STORED DATA:
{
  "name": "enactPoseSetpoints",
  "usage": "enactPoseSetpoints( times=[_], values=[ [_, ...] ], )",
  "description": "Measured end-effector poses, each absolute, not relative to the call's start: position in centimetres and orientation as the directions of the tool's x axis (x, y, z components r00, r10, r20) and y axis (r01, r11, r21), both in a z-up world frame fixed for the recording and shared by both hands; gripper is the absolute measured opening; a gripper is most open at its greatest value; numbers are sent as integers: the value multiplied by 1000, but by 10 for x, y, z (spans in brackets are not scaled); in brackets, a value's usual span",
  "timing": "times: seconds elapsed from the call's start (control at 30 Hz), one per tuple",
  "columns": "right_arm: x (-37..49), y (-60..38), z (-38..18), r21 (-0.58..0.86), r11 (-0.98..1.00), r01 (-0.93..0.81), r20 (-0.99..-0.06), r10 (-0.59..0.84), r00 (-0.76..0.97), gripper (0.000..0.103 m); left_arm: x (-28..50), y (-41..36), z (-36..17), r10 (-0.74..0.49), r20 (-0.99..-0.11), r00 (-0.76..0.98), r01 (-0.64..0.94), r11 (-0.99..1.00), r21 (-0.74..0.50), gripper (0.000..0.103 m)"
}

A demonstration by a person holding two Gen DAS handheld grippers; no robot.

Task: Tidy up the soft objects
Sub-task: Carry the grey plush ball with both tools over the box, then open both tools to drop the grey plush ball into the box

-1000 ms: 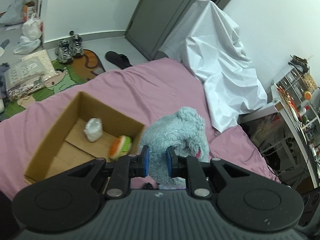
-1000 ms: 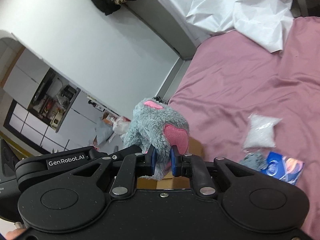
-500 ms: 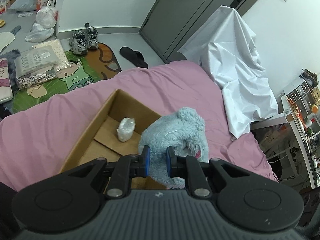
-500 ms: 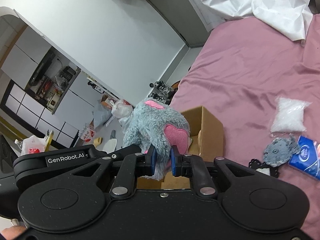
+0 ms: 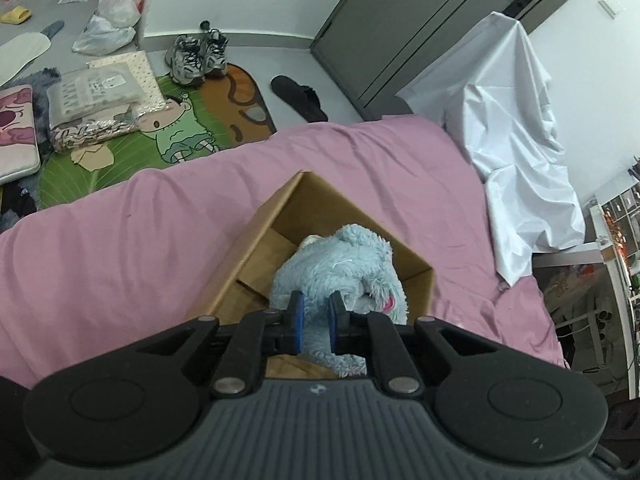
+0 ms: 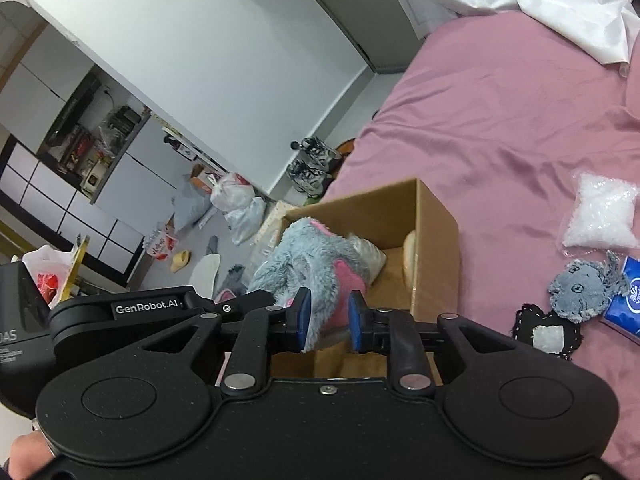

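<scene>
left claw: clamped on blue-grey plush toy | right claw: jaws just opening, fur between (right pad clear) | toy: over cardboard box on pink bed

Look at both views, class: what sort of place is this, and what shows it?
Most likely a lived-in bedroom at home: a bed with a pink sheet, sneakers on a cartoon floor mat, and a door.
</scene>
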State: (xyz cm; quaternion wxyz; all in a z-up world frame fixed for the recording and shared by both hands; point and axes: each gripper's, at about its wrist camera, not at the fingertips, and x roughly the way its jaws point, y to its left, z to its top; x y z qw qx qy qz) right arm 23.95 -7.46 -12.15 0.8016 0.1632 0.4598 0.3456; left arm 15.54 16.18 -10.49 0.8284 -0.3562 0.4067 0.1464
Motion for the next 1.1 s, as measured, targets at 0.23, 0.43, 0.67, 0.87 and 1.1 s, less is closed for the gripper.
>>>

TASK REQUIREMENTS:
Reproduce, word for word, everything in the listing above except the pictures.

YOUR SOLUTION:
{
  "name": "enactPoseSetpoints",
  "usage": "enactPoseSetpoints( times=[_], values=[ [_, ...] ], )",
  "description": "Measured end-effector poses, each absolute, not relative to the call's start: position in centimetres and orientation as the directions of the tool's x axis (x, y, z components r00, r10, r20) and y axis (r01, r11, r21), both in a z-up world frame fixed for the recording and shared by both hands; gripper is the absolute measured opening; a gripper is most open at its greatest value; numbers are sent as integers: the value multiplied by 1000, but by 10 for x, y, z (spans in brackets are not scaled); in brackets, a value's usual span",
  "timing": "times: seconds elapsed from the call's start (control at 30 Hz), one per tuple",
  "columns": "right_arm: x (-37..49), y (-60..38), z (-38..18), r21 (-0.58..0.86), r11 (-0.98..1.00), r01 (-0.93..0.81), r20 (-0.99..-0.06), r10 (-0.59..0.84), r00 (-0.76..0.97), gripper (0.000..0.103 m); left_arm: x (-28..50), y (-41..36), z (-36..17), r10 (-0.74..0.49), r20 (-0.99..-0.11), r00 (-0.76..0.98), r01 (-0.64..0.94), r11 (-0.99..1.00), r21 (-0.74..0.50), gripper (0.000..0.103 m)"
}

A demonstration by a person holding two Gen DAS handheld grippers; no robot.

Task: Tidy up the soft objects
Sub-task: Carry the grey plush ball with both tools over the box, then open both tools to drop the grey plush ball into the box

-1000 ms: 
-1000 ms: 
-500 ms: 
-500 ms: 
+0 ms: 
+0 ms: 

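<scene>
left claw: clamped on blue-grey plush toy | right claw: jaws just opening, fur between (right pad clear) | toy: over cardboard box on pink bed

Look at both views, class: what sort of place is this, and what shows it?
Most likely a lived-in bedroom at home: a bed with a pink sheet, sneakers on a cartoon floor mat, and a door.
</scene>
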State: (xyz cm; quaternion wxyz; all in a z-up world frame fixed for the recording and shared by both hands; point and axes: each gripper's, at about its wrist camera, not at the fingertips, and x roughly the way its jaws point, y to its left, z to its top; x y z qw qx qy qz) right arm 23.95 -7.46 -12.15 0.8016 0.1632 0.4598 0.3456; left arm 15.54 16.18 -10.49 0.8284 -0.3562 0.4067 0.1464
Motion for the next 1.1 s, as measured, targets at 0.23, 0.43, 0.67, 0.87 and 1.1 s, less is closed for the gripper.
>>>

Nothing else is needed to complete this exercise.